*Exercise objective*. From the first line of the entries below through the line bearing "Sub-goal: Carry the", write out each line exactly. Omit pictures.

##### Records provided #####

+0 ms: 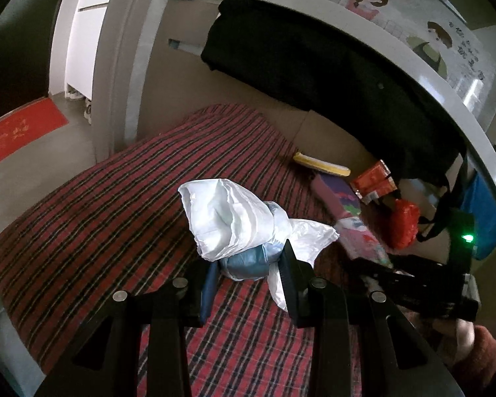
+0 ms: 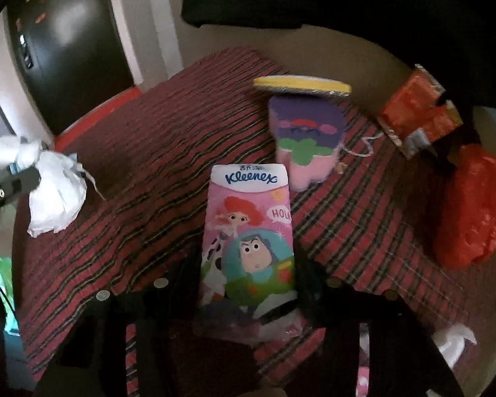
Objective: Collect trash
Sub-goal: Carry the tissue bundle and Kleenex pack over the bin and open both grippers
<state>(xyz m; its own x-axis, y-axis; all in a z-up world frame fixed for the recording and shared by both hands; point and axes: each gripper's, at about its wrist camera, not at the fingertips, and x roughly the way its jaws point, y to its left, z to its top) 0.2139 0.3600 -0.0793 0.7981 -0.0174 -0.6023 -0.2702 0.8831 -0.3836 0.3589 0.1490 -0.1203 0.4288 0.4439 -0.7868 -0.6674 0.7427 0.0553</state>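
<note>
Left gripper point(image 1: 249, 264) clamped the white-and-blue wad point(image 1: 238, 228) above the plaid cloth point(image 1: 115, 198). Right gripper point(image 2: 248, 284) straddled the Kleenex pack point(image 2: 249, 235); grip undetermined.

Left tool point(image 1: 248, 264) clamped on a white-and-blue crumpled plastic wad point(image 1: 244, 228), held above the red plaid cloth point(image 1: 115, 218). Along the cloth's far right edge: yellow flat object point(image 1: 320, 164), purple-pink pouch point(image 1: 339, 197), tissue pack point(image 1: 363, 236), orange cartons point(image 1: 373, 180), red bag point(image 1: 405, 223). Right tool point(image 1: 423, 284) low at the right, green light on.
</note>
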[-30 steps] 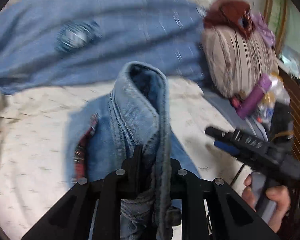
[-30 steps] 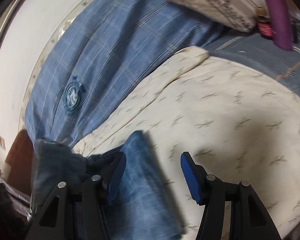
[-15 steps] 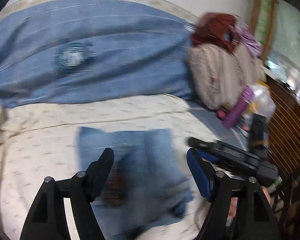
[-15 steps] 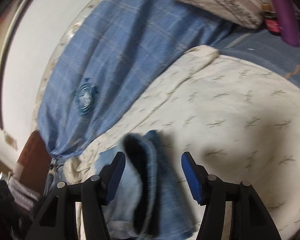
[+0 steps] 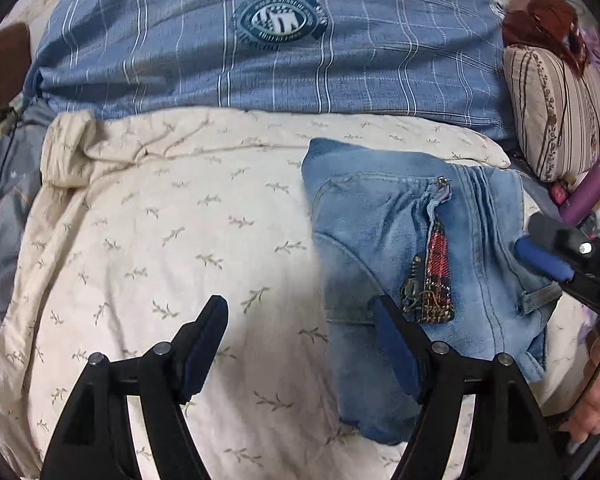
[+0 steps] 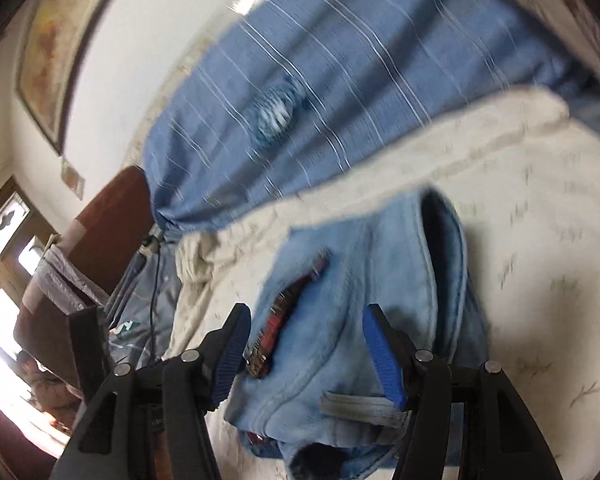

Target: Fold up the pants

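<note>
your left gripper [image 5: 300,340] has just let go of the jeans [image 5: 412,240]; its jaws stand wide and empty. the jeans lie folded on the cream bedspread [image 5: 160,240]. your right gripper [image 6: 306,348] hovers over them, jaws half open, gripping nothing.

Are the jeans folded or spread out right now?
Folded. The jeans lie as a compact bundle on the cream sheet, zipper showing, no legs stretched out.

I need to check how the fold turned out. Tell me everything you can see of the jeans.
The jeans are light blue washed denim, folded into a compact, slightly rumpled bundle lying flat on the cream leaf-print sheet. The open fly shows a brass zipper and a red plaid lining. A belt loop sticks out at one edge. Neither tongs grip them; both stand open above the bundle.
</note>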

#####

*Solution below*.
+0 ms: 
+0 ms: 
Objective: Collect trash
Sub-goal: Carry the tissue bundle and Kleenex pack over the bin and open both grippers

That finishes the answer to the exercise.